> _REQUIRED WORK_: Copy out each line below exactly as it appears.

> _GIVEN DATA_:
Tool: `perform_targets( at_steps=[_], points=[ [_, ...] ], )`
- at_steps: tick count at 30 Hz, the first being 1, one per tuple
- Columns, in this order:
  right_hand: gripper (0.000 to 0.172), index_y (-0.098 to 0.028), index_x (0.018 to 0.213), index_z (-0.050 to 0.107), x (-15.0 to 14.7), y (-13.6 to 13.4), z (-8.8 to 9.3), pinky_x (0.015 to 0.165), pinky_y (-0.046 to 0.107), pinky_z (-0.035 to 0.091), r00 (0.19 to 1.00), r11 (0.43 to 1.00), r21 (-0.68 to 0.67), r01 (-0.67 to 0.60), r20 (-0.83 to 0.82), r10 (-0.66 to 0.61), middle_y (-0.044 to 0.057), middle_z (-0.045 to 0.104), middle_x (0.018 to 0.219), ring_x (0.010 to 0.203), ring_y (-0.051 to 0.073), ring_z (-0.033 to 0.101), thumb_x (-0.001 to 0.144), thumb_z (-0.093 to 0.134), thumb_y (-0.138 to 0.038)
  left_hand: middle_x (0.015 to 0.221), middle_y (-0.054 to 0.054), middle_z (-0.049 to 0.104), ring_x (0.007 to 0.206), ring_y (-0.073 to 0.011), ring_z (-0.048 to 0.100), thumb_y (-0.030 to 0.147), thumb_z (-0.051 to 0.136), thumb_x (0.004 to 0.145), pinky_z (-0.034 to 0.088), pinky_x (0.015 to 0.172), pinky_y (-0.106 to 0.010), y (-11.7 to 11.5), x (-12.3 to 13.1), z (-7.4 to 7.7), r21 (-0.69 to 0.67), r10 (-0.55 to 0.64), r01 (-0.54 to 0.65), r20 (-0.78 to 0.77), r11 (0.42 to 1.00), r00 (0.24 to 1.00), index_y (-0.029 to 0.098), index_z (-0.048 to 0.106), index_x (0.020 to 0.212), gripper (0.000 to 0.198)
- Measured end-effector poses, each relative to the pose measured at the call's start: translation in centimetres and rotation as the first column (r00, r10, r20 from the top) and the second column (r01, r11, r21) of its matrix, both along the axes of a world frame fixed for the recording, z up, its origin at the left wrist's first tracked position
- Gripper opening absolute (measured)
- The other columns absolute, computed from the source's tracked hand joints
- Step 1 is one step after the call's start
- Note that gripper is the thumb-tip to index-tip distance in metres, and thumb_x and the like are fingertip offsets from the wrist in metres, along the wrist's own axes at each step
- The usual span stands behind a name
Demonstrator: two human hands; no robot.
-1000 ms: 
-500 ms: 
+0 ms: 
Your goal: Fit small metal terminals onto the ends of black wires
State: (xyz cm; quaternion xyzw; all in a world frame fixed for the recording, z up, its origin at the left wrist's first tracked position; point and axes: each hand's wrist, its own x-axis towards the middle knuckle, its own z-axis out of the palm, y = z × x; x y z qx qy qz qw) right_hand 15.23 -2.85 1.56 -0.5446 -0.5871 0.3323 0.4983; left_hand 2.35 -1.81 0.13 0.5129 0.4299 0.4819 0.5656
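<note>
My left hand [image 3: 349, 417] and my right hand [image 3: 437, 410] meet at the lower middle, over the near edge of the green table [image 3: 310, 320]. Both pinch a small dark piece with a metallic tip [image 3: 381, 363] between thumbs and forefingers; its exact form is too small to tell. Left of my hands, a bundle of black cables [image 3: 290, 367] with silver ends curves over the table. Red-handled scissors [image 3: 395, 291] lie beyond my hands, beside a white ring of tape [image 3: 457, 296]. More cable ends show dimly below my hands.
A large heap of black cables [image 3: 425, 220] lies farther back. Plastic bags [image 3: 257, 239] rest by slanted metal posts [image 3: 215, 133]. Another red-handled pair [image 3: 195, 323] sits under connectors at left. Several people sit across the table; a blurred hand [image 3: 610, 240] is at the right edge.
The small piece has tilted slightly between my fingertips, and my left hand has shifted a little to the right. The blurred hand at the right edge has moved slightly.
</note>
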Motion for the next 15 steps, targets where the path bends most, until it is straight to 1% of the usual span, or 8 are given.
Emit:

> _REPLY TO THE EXERCISE_:
Tool: `perform_targets( at_steps=[_], points=[ [_, ...] ], )`
- at_steps: tick count at 30 Hz, the first being 1, one per tuple
- Columns, in this order:
  right_hand: gripper (0.000 to 0.172), index_y (-0.098 to 0.028), index_x (0.018 to 0.213), index_z (-0.050 to 0.107), x (-15.0 to 14.7), y (-13.6 to 13.4), z (-8.8 to 9.3), pinky_x (0.015 to 0.165), pinky_y (-0.046 to 0.107), pinky_z (-0.035 to 0.091), r00 (0.19 to 1.00), r11 (0.43 to 1.00), r21 (-0.68 to 0.67), r01 (-0.67 to 0.60), r20 (-0.83 to 0.82), r10 (-0.66 to 0.61), middle_y (-0.044 to 0.057), middle_z (-0.045 to 0.104), middle_x (0.018 to 0.219), ring_x (0.010 to 0.203), ring_y (-0.051 to 0.073), ring_z (-0.033 to 0.101), thumb_x (-0.001 to 0.144), thumb_z (-0.093 to 0.134), thumb_y (-0.138 to 0.038)
  left_hand: middle_x (0.015 to 0.221), middle_y (-0.054 to 0.054), middle_z (-0.049 to 0.104), ring_x (0.007 to 0.206), ring_y (-0.073 to 0.011), ring_z (-0.048 to 0.100), thumb_y (-0.030 to 0.147), thumb_z (-0.051 to 0.136), thumb_x (0.004 to 0.145), pinky_z (-0.034 to 0.088), pinky_x (0.015 to 0.172), pinky_y (-0.106 to 0.010), y (-11.7 to 11.5), x (-12.3 to 13.1), z (-7.4 to 7.7), r21 (-0.69 to 0.67), r10 (-0.55 to 0.64), r01 (-0.54 to 0.65), r20 (-0.78 to 0.77), r11 (0.42 to 1.00), r00 (0.24 to 1.00), index_y (-0.029 to 0.098), index_z (-0.048 to 0.106), index_x (0.020 to 0.212), gripper (0.000 to 0.198)
- Measured end-effector poses, each relative to the pose measured at the call's start: translation in centimetres and rotation as the first column (r00, r10, r20 from the top) and the second column (r01, r11, r21) of its matrix, both along the axes of a world frame fixed for the recording, z up, its origin at the left wrist's first tracked position
- Gripper opening absolute (measured)
- The other columns absolute, computed from the source's tracked hand joints
- Step 1 is one step after the call's start
- Note that gripper is the thumb-tip to index-tip distance in metres, and thumb_x and the like are fingertip offsets from the wrist in metres, along the wrist's own axes at each step
- The usual span stands behind a name
Demonstrator: two human hands; no robot.
-1000 ms: 
-500 ms: 
+0 ms: 
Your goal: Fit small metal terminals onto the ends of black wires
State: (xyz cm; quaternion xyzw; all in a world frame fixed for the recording, z up, its origin at the left wrist's first tracked position; point and axes: each hand's wrist, its own x-axis towards the middle knuckle, its own z-axis out of the palm, y = z × x; x y z qx qy qz qw) right_hand 15.23 -2.85 1.56 -0.5446 -0.5871 0.3323 0.4983; left_hand 2.35 -1.81 0.13 0.5129 0.4299 0.4819 0.5656
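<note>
My left hand [image 3: 349, 417] and my right hand [image 3: 437, 410] meet at the lower middle, over the near edge of the green table [image 3: 310, 320]. Both pinch a small dark piece with a metallic tip [image 3: 381, 363] between thumbs and forefingers; its exact form is too small to tell. Left of my hands, a bundle of black cables [image 3: 290, 367] with silver ends curves over the table. Red-handled scissors [image 3: 395, 291] lie beyond my hands, beside a white ring of tape [image 3: 457, 296]. More cable ends show dimly below my hands.
A large heap of black cables [image 3: 425, 220] lies farther back. Plastic bags [image 3: 257, 239] rest by slanted metal posts [image 3: 215, 133]. Another red-handled pair [image 3: 195, 323] sits under connectors at left. Several people sit across the table; a blurred hand [image 3: 610, 240] is at the right edge.
The small piece has tilted slightly between my fingertips, and my left hand has shifted a little to the right. The blurred hand at the right edge has moved slightly.
</note>
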Motion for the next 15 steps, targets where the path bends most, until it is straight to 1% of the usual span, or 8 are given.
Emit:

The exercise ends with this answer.